:: Instructions to follow ::
Give the listing again in full, exactly as it appears.
______
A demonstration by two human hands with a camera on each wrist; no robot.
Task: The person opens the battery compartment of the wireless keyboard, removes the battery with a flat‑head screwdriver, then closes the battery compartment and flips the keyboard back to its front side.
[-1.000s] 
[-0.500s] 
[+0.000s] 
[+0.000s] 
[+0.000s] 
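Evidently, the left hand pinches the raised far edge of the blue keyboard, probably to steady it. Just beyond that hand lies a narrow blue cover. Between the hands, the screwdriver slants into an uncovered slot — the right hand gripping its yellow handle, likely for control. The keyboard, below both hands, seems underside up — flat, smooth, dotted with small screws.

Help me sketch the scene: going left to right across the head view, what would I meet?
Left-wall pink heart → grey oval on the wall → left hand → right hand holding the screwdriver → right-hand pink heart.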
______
:: Answer space ::
A demonstration by two human hands with a camera on each wrist; no robot.
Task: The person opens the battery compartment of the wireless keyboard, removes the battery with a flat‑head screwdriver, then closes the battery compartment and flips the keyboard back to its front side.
[-1.000s] 
[-0.500s] 
[+0.000s] 
[+0.000s] 
[+0.000s] 
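Evidently, the left hand pinches the raised far edge of the blue keyboard, probably to steady it. Just beyond that hand lies a narrow blue cover. Between the hands, the screwdriver slants into an uncovered slot — the right hand gripping its yellow handle, likely for control. The keyboard, below both hands, seems underside up — flat, smooth, dotted with small screws.

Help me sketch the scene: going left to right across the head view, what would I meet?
Left-wall pink heart → grey oval on the wall → left hand → right hand holding the screwdriver → right-hand pink heart.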

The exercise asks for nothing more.